[BRIEF]
The stretch wanted below opens at the line containing "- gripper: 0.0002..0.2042" and closes at the line containing "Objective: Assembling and". Please return it exactly, with no other lines.

[DATA SECTION]
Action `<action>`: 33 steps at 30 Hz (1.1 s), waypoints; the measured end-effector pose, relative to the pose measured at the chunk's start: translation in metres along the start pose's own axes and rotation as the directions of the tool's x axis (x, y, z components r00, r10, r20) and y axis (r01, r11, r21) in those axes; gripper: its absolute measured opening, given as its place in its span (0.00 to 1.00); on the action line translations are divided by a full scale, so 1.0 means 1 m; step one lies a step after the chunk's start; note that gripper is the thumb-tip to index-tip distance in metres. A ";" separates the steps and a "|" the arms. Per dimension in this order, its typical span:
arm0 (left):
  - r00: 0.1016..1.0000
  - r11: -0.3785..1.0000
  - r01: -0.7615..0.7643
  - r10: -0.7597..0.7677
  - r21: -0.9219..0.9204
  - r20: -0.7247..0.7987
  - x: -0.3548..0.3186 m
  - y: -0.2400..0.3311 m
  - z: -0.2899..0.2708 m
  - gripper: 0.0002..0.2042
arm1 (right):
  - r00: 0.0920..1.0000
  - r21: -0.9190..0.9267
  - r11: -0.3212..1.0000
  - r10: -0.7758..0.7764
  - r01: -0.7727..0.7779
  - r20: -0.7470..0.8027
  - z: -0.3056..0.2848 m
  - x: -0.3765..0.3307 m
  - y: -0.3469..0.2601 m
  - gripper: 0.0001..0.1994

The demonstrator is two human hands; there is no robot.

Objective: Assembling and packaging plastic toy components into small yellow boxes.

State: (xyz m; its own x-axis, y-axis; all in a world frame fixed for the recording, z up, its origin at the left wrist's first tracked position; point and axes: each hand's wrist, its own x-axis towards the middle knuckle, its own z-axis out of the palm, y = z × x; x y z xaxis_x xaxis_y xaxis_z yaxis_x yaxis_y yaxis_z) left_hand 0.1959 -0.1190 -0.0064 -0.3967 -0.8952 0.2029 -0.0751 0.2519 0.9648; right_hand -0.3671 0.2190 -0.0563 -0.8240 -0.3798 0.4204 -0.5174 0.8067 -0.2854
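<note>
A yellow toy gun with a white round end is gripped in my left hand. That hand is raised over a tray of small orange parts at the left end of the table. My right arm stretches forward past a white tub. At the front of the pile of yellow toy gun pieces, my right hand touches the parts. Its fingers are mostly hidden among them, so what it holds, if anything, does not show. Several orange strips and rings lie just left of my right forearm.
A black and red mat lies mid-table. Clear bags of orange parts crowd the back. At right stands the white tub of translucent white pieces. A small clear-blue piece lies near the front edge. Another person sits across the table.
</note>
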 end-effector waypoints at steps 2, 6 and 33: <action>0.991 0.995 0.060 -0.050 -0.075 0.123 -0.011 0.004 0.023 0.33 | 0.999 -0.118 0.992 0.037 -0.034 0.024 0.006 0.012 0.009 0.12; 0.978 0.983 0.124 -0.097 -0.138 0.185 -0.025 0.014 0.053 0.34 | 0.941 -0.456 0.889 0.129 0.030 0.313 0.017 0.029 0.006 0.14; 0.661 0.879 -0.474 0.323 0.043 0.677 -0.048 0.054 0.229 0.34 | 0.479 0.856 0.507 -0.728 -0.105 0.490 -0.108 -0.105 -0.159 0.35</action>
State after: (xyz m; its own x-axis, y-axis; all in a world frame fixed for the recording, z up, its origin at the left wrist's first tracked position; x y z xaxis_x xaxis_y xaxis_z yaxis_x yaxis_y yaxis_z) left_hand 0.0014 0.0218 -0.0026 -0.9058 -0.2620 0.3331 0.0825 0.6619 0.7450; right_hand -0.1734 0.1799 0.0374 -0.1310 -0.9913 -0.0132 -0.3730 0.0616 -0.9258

[SOLVED EXERCISE]
  - gripper: 0.0002..0.2042
arm1 (right):
  - r00: 0.0920..1.0000
  - r21: -0.9190..0.9267
  - r11: -0.3212..1.0000
  - r10: -0.7758..0.7764
  - r01: -0.7727..0.7779
  - r20: -0.7470..0.8027
  - z: -0.3056..0.2848 m
  - x: -0.3765..0.3307 m
  - y: -0.3469..0.2601 m
  - gripper: 0.0001..0.1994

The demonstrator is two human hands; there is no robot.

Objective: Assembling and packaging plastic toy components into small yellow boxes.

The response is complete as it stands.